EHR Compliance: The Two Biggest Risks You Need To Know About

Posted on September 24, 2020 by Miles Bodzin, DC

By Dr. Miles Bodzin & Dr. Brian Capra

When it comes to EHR compliance, there are two compliance risks that could put you out of business overnight. Yes, it’s a scary thought, but in this article you’ll learn what the two biggest risks are and what you can do about it.

The term “compliance” is a bit of an enigma.  What is it referring to?

  • HIPAA?
  • PCI?
  • Medical Necessity?
  • Coding/Billing?
  • Discounting?
  • OSHA?
  • State board marketing compliance?

The term “EHR” can be a little misleading as well since most EHR companies today are providing much more than Electronic Health Records.  

So where do you begin?  

For the purposes of this article, let’s focus on what could put you out of business the fastest.

  1. HIPAA Violations
  2. Improper Discounting

HIPAA Violations

Each HIPAA violation could cost you as much as $50,000 per violation.  That means that a practice that violates the privacy of one patient could put them out of business.  Violations rarely happen in isolation.  If there is one violation there are probably many others.  

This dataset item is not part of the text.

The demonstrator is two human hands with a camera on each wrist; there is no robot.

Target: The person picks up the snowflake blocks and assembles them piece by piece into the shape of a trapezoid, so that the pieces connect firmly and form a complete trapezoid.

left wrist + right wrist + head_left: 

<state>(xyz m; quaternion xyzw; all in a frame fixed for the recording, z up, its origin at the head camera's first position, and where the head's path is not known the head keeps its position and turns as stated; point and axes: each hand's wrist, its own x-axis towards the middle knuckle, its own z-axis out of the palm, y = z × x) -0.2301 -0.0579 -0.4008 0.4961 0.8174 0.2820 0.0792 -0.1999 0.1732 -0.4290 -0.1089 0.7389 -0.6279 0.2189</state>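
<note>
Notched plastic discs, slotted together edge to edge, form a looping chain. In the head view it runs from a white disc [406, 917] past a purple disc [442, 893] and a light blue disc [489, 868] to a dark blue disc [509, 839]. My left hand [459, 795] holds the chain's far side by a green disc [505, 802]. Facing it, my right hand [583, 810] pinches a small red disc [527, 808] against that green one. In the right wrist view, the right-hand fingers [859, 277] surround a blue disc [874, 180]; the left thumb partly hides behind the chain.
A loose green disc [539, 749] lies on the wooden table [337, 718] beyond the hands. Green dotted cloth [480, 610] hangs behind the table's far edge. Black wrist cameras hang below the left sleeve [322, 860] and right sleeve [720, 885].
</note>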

The biggest exposure we see these days is with client-server EHR companies.  Client-server systems are those that are not cloud-based, although even cloud-based systems are not all created equal in terms of HIPAA compliance.  

Patient data is some of the most valuable data there is on the black market.  If you were a hacker, where would you go to get such data?  Would you try to hack a HIPAA compliant data center?  Or would you try to hack a small practice where data is sitting on a server in the back office?  

You would likely choose the latter.  Why?  

Small practices are busy. They tend NOT to keep their firewalls up to date.  It is relatively easy to hack into their wifi network and have a field day.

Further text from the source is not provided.